- [EXERCISE DIRECTIONS]:
From the line with "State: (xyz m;" through the line with "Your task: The", inclusive, return each line of the data below exactly and leave the rest out.

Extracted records
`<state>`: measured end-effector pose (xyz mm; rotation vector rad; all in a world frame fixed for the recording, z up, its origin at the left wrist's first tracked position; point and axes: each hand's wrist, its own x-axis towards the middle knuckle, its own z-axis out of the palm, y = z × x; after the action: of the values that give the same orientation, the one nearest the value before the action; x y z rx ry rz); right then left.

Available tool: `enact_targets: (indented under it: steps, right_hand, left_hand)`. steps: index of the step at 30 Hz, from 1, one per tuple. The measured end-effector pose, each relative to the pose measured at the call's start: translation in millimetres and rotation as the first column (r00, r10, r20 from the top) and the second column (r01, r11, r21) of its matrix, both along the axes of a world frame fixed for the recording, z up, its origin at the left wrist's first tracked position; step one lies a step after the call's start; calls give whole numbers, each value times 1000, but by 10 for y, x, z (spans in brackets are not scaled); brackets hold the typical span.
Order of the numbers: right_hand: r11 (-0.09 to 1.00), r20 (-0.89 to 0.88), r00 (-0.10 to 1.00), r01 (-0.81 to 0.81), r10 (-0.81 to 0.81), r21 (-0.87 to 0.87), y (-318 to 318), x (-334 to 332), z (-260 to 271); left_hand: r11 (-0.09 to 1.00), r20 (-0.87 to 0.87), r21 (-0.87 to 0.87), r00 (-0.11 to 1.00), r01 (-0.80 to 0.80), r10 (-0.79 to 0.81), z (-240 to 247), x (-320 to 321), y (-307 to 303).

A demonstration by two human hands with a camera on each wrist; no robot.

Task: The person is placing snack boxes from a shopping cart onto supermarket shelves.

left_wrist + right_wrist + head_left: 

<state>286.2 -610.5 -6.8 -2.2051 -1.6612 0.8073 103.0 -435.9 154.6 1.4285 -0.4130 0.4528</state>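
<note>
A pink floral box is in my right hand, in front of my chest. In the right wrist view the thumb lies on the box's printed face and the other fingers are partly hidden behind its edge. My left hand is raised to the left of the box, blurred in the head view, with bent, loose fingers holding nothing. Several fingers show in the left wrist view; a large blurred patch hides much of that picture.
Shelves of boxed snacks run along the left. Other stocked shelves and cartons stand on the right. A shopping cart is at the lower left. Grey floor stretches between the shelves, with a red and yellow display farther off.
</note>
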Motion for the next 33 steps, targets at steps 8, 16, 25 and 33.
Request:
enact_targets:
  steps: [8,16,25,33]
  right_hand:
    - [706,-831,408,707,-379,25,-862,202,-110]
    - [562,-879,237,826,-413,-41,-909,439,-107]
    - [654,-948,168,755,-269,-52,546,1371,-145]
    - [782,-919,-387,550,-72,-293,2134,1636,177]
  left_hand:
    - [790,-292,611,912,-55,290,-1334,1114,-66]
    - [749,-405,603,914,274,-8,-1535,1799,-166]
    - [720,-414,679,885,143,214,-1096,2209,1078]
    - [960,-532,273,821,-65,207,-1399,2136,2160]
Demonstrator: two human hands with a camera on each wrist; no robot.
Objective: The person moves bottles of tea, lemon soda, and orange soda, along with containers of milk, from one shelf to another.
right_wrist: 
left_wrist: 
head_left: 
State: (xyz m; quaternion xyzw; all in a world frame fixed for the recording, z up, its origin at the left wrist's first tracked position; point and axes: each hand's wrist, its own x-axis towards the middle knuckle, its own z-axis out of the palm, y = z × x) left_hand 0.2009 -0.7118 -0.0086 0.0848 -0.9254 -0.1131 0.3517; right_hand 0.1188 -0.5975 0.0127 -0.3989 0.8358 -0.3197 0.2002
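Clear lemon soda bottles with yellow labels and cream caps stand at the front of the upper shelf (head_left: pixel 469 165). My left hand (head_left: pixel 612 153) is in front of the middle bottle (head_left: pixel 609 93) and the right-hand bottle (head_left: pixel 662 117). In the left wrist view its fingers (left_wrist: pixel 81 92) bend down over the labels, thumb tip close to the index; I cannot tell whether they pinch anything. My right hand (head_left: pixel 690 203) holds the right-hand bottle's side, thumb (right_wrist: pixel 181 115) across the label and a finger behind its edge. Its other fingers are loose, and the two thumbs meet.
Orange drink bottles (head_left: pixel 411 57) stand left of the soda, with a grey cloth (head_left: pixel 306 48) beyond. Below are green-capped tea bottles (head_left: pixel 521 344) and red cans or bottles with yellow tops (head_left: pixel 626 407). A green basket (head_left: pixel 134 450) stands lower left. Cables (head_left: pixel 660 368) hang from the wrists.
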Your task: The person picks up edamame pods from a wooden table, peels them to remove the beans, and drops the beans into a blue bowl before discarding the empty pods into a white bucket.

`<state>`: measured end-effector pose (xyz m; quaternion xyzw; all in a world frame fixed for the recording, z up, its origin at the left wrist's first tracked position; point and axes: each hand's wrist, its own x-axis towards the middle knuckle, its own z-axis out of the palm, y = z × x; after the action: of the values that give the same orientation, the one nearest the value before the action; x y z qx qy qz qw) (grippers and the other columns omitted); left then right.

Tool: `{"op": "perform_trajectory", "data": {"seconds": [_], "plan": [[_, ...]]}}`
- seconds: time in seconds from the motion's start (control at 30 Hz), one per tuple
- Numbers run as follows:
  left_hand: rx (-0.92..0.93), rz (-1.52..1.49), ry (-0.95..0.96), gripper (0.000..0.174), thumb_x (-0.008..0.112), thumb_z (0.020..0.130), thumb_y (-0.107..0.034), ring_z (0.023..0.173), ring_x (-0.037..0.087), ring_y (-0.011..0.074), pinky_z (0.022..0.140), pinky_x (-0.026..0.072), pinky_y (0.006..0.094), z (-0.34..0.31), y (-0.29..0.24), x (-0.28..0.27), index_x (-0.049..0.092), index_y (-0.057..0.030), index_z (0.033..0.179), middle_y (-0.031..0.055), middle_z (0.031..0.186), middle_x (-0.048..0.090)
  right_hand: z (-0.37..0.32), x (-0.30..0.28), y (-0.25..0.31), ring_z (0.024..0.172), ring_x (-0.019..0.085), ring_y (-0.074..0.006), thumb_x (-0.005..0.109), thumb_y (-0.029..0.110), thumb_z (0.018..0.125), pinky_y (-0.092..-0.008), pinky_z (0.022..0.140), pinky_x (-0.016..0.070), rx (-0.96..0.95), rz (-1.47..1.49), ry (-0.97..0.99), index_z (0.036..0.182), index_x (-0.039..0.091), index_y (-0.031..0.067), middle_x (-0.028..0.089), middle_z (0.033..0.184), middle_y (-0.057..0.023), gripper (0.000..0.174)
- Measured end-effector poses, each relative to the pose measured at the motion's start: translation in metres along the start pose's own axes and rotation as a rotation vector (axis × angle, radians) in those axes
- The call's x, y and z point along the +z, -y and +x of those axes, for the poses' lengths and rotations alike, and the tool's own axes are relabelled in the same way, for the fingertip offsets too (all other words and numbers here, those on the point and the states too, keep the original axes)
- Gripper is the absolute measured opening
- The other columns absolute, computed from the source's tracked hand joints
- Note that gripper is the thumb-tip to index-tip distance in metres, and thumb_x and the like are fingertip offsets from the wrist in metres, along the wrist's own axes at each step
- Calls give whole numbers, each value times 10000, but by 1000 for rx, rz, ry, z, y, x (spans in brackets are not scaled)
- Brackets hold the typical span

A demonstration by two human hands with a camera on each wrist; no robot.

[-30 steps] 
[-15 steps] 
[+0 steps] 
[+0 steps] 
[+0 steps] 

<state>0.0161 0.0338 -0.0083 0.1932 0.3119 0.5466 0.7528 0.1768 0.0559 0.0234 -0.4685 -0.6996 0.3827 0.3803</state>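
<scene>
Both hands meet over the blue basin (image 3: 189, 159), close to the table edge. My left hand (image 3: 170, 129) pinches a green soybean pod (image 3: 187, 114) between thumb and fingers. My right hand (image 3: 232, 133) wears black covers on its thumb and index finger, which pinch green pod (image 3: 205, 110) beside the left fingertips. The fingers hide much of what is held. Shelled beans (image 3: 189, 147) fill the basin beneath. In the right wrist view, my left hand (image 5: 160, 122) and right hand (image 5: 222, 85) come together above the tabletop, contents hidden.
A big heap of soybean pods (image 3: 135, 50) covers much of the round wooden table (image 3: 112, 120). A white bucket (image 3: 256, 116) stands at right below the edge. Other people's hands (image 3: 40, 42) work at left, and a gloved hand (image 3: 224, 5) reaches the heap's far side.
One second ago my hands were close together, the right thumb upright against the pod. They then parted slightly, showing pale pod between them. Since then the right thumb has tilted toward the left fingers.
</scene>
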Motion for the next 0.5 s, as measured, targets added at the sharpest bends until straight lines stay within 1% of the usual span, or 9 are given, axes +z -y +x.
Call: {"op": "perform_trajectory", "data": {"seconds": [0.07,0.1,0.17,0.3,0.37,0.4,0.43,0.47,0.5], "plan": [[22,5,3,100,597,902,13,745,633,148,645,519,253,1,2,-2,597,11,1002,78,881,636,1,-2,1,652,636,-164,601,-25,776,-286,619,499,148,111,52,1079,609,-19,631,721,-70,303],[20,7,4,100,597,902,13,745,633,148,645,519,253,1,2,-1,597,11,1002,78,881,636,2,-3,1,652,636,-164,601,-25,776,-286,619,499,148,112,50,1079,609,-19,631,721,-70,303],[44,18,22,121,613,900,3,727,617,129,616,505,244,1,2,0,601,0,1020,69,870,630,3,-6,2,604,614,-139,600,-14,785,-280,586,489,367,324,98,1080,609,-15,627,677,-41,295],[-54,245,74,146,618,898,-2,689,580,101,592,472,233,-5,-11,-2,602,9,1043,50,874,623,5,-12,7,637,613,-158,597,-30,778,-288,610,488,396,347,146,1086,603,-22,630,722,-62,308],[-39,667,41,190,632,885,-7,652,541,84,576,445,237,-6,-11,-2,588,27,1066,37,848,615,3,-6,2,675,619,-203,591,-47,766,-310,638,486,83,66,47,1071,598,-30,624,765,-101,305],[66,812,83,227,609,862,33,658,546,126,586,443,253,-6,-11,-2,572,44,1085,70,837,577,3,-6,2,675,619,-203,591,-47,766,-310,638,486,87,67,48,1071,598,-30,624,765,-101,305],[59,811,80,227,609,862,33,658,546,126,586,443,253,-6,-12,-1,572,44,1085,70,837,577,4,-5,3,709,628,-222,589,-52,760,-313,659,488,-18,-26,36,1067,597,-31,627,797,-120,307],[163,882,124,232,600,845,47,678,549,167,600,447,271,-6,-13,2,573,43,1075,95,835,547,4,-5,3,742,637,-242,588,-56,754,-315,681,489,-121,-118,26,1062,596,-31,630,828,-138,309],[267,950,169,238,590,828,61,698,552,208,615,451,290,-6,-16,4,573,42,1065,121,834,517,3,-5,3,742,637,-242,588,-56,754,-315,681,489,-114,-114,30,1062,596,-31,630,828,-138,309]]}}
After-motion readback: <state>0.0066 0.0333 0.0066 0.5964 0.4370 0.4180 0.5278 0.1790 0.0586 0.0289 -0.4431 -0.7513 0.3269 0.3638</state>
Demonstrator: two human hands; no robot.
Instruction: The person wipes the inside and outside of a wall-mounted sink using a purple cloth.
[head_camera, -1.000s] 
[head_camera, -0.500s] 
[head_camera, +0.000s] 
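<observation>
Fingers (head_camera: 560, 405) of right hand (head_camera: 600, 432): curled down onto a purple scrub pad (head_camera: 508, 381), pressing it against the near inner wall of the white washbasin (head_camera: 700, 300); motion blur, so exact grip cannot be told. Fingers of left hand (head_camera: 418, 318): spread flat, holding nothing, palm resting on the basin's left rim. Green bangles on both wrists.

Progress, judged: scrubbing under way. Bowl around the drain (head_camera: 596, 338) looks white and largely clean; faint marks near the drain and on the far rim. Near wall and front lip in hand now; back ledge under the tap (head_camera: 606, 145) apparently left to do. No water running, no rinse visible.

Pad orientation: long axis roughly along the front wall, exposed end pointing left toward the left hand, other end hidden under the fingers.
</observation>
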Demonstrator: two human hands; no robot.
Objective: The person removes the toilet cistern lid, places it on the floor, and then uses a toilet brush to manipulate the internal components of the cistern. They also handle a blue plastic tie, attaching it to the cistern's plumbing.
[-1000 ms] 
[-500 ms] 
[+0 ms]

- [ANSWER AREA]:
State: (xyz m; quaternion xyzw; all in a world frame fixed for the recording, z up, its origin at the left wrist's first tracked position; point and axes: each hand's wrist, its own x-axis towards the middle knuckle, its own z-axis out of the palm, y = z × x) left_hand 0.2009 -0.7118 -0.0086 0.0848 -0.9254 -0.1131 0.3517; right_hand 0.1188 -0.5975 0.0127 -0.3989 0.8358 -0.3197 0.2002
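Clear lemon soda bottles with yellow labels and cream caps stand at the front of the upper shelf (head_left: pixel 469 165). My left hand (head_left: pixel 612 153) is in front of the middle bottle (head_left: pixel 609 93) and the right-hand bottle (head_left: pixel 662 117). In the left wrist view its fingers (left_wrist: pixel 81 92) bend down over the labels, thumb tip close to the index; I cannot tell whether they pinch anything. My right hand (head_left: pixel 690 203) holds the right-hand bottle's side, thumb (right_wrist: pixel 181 115) across the label and a finger behind its edge. Its other fingers are loose, and the two thumbs meet.
Orange drink bottles (head_left: pixel 411 57) stand left of the soda, with a grey cloth (head_left: pixel 306 48) beyond. Below are green-capped tea bottles (head_left: pixel 521 344) and red cans or bottles with yellow tops (head_left: pixel 626 407). A green basket (head_left: pixel 134 450) stands lower left. Cables (head_left: pixel 660 368) hang from the wrists.
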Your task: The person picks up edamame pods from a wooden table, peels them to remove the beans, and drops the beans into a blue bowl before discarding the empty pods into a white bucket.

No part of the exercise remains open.